TASK ITEM:
Starting at the line containing "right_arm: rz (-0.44" and ending at the line containing "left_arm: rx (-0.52", print every line of the material below exactly, both ends included, and stop there.

PROVIDED MATERIAL:
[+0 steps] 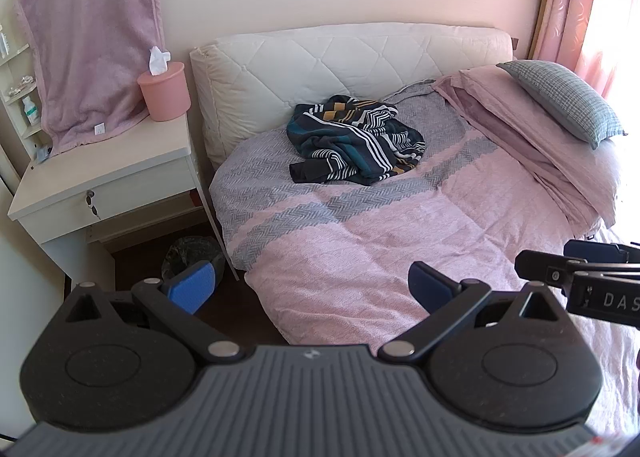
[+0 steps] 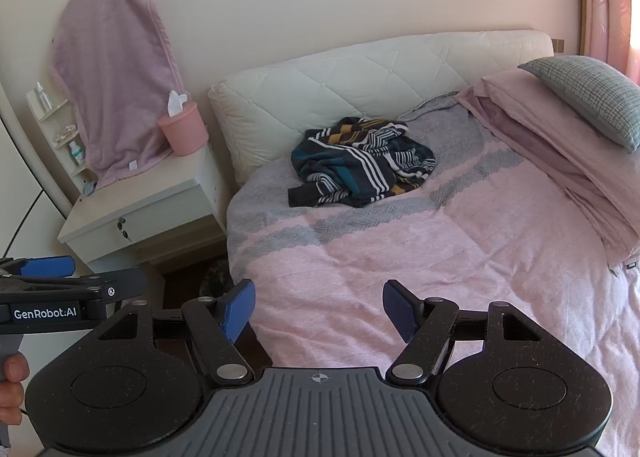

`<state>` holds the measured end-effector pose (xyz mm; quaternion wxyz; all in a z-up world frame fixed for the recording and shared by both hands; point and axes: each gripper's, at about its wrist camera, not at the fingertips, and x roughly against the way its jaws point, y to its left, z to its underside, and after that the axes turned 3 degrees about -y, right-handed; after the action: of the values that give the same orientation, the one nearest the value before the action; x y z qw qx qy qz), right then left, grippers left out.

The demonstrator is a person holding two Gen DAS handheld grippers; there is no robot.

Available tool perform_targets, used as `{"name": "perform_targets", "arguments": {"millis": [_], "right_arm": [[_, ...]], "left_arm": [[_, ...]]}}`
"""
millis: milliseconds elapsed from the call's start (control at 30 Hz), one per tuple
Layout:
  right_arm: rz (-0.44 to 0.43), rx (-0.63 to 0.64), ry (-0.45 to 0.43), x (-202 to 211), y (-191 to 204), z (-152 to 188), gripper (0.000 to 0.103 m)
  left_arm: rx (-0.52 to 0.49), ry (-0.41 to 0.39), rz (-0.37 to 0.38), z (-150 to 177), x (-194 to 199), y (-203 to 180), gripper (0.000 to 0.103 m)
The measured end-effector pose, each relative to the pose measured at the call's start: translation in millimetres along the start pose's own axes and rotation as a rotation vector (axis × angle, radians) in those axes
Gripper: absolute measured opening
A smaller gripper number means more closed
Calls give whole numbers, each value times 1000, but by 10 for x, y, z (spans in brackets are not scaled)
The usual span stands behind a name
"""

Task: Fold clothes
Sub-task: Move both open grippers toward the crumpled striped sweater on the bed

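A crumpled dark garment with white, teal and mustard stripes (image 1: 354, 145) (image 2: 360, 163) lies in a heap on the bed near the headboard. My left gripper (image 1: 310, 287) hovers open over the bed's near corner, far short of the garment, nothing between its blue pads. Over the pink cover, my right gripper (image 2: 318, 311) is likewise open and empty, well short of the heap. Each gripper shows at the edge of the other's view: the right one (image 1: 580, 277) from the side, and the left one (image 2: 60, 289) held by a person's hand.
The bed has a pink and grey cover (image 1: 360, 241), a white quilted headboard (image 1: 344, 69), folded pink bedding (image 1: 528, 145) and a grey pillow (image 1: 564, 101) at right. A white nightstand (image 1: 108, 177) with a pink tissue tub (image 1: 164, 91) stands left. A bin (image 1: 188, 253) sits on the floor.
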<state>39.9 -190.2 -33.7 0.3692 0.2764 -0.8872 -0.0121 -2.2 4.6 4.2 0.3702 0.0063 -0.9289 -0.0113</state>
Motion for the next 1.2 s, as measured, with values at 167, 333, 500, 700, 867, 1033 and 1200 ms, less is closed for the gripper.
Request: {"name": "perform_targets", "arguments": {"millis": [167, 333, 500, 700, 867, 1033, 1200], "right_arm": [[2, -4, 3, -32, -31, -6, 68], [4, -10, 6, -35, -39, -8, 68], [5, -11, 9, -33, -53, -14, 68], [4, -10, 10, -37, -53, -10, 68], [5, -10, 12, -46, -50, -2, 68], [3, -9, 12, -59, -57, 8, 68], [2, -11, 16, -85, -73, 25, 68]], "left_arm": [[0, 2, 1, 29, -8, 70, 102], [-3, 11, -1, 65, -61, 66, 102], [-7, 16, -1, 32, -85, 22, 102], [-5, 16, -3, 37, -86, 19, 102], [-5, 19, -3, 32, -94, -2, 102], [-7, 20, -5, 28, -113, -10, 102], [-8, 25, -7, 22, -148, -24, 102]]}}
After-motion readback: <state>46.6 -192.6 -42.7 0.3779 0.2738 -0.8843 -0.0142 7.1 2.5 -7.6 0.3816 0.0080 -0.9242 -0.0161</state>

EXPECTED ANSWER:
  right_arm: rz (-0.44 to 0.43), rx (-0.63 to 0.64), ry (-0.45 to 0.43), x (-202 to 211), y (-191 to 204), z (-152 to 188), gripper (0.000 to 0.103 m)
  left_arm: rx (-0.52 to 0.49), ry (-0.41 to 0.39), rz (-0.37 to 0.38), z (-150 to 177), x (-194 to 199), y (-203 to 180), gripper (0.000 to 0.103 m)

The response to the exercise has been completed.